Pemain-pemain yang kini masih ada dalam tim Madrid ketika juara di tahun 2014 di bawah Carlo Ancelotti (Zinedine Zidane jadi asisten) adalah Dani Carvajal, Sergio Ramos, Rapahel Varane, Luka Modric, Karim Benzema, Gareth Bale, Cristiano Ronaldo, dan Marcelo. Sedangkan tim yang juara 2016 dan 2017, nyaris identik. Selain nama-nama di atas, ada tambahan darah baru dari Toni Kroos, Casemiro, Isco, dan Keylor Navas yang menggantikan Iker Casillas.
Dengan pengalaman seperti ini, ada dua kemungkinan yang bisa menjadi kekuatan sekaligus kelemahan yang bisa dilihat dan dianalisa oleh lawan Madrid.
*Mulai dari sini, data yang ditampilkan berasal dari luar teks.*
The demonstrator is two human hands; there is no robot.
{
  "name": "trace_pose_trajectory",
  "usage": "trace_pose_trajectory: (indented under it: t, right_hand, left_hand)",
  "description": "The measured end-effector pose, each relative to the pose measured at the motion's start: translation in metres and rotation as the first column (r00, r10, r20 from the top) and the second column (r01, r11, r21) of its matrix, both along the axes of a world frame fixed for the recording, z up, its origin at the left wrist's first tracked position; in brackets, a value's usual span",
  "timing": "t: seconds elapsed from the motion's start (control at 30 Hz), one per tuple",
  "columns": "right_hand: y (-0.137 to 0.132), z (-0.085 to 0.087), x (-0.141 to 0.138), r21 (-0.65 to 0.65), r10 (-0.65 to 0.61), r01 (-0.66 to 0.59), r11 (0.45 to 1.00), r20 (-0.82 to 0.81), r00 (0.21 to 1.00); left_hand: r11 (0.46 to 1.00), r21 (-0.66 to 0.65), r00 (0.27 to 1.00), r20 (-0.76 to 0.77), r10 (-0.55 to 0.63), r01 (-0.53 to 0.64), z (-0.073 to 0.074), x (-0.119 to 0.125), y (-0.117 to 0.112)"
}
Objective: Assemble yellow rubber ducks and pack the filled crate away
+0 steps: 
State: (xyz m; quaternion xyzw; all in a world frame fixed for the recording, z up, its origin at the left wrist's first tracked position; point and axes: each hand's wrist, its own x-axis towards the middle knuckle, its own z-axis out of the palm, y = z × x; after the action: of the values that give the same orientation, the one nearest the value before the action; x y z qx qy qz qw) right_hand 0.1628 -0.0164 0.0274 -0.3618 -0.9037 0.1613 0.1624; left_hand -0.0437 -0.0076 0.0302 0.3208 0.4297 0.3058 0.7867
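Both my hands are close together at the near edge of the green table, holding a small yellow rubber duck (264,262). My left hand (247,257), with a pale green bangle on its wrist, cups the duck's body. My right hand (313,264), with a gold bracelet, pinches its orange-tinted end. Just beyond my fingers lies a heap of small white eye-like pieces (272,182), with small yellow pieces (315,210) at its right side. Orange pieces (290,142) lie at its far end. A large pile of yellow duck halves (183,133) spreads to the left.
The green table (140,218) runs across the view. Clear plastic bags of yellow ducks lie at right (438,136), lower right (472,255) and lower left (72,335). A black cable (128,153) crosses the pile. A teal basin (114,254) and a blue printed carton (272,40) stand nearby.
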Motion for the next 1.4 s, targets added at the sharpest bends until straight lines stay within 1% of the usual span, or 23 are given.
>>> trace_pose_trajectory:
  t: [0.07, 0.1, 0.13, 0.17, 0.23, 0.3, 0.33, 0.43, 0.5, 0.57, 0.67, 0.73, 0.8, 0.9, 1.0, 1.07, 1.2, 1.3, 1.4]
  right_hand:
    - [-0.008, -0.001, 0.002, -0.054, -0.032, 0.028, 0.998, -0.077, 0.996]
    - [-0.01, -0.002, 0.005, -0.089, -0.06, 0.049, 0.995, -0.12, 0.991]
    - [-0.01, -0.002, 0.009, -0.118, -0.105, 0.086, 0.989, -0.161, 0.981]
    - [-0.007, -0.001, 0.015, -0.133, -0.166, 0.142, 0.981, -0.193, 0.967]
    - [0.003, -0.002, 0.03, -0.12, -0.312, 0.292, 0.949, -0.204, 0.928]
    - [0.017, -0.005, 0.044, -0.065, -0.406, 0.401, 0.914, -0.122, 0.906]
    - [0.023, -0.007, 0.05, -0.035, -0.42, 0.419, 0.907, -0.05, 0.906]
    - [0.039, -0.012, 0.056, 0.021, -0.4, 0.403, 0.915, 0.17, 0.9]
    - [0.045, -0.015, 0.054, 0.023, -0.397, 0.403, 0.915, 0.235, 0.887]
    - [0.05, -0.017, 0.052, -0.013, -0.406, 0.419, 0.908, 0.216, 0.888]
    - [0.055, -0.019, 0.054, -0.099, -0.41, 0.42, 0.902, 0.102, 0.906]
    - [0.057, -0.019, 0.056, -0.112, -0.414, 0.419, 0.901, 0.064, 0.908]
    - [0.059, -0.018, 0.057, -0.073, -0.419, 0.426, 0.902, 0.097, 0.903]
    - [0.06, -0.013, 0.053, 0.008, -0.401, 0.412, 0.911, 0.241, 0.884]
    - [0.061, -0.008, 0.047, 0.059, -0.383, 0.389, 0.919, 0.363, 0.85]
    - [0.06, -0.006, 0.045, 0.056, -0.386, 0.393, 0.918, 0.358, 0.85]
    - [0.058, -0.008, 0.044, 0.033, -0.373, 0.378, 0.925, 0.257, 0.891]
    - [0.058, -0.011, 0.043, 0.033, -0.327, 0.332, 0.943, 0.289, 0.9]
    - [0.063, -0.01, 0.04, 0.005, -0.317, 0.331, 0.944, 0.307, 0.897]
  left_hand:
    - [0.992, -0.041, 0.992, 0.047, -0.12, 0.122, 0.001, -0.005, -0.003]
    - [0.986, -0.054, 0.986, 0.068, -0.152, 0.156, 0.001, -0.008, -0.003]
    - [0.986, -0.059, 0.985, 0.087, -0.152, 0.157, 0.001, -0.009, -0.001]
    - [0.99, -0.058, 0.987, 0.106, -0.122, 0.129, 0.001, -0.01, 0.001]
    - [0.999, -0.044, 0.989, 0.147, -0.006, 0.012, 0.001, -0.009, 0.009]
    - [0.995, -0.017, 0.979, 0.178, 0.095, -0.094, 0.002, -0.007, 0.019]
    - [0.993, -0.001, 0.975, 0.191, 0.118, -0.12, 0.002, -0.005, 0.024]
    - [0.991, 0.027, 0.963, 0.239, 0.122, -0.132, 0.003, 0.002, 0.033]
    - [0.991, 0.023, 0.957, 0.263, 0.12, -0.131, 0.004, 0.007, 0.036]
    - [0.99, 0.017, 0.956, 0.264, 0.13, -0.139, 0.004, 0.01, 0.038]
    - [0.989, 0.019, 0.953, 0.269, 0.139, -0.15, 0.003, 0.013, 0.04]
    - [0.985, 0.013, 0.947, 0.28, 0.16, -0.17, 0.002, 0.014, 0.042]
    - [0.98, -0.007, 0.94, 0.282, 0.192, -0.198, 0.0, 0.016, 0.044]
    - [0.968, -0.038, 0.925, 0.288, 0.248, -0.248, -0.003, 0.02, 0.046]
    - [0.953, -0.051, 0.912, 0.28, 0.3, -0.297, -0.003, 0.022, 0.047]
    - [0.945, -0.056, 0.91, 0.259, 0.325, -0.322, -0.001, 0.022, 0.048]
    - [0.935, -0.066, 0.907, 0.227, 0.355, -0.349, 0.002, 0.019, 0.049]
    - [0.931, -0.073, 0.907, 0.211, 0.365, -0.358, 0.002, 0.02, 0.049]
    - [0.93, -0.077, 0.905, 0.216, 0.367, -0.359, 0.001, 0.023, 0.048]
Dengan komposisi nyaris sama, pendekatan taktik dan strategi juga nyaris sama, lawan bisa melihat celah di tim Zidane sekarang. Atau justru sebaliknya, dengan komposisi sama dan identik ini, kepercayaan diri terus tumbuh dan semakin kuat yang akan menyulitkan lawan-lawanya.
Pada kenyataannya, musim ini, Madrid memang tetap kuat dan spartan di lini tengah dan depan, meski flop di kompetisi domestik. Nyaris tak ada tim yang bisa mendikte Madrid di tengah dan depan. Kroos-Isco-Casimero-Modric adalah poros yang sudah saling memahami. Ibarat kata, dengan memejamkan mata, mereka sudah tahu di mana si kawan berada untuk diberi umpan. Selain Juventus yang menang 3-1 dan menguasai permainan di semifinal yang dimainkan di Santiago Bernabeu, tak ada lagi tim yang bisa mendikte Madrid.
Yang menjadi persoalan adalah lini belakang yang mudah ditembus dari berbagai sisi penyerangan. Duet Varane-Ramos plus dua bek-sayap Carvajal-Marcelo yang dalam tiga final sejak 2014 selalu bermain bersama, sudah dipahami sisi lemahnya. Namun, hal ini bisa dipahami karena keempat bek ini juga sering membantu serangan. Carvajal-Marcelo adalah mesin cepat di kanan-kiri yang membuat lini tengah dan belakang lawan harus ekstra waspada. Pada saat-saat tertentu keduanya malah mirip pemain sayap murni, dan sering berada di kotak penalti untuk mencetak gol.
Persoalan gampang kebobolan inilah yang harus dipikirkan Zidane menghadapi trio maut Liverpool yang punya determinasi tinggi: Roberto Firmino, Sadio Mane, dan Mohamed Salah. Mestinya Casimero yang bertugas “mencuci piring” sebelum bola masuk ke jantung pertahanan lewat sisi tengah. Namun, Casimero sering keteteran sebagai gelandang bertahan seorang diri. Di masa lalu, Madrid sering menggunakan double pivot (dua gelandang bertahan sejajar) yang membuat nyaman sisi pertahanan. Namun, dengan seorang gelandang bertahan murni, sementara Modric dan Kroos diformulasikan untuk lebih menyerang, keseimbangan di lini belakang menjadi timpang.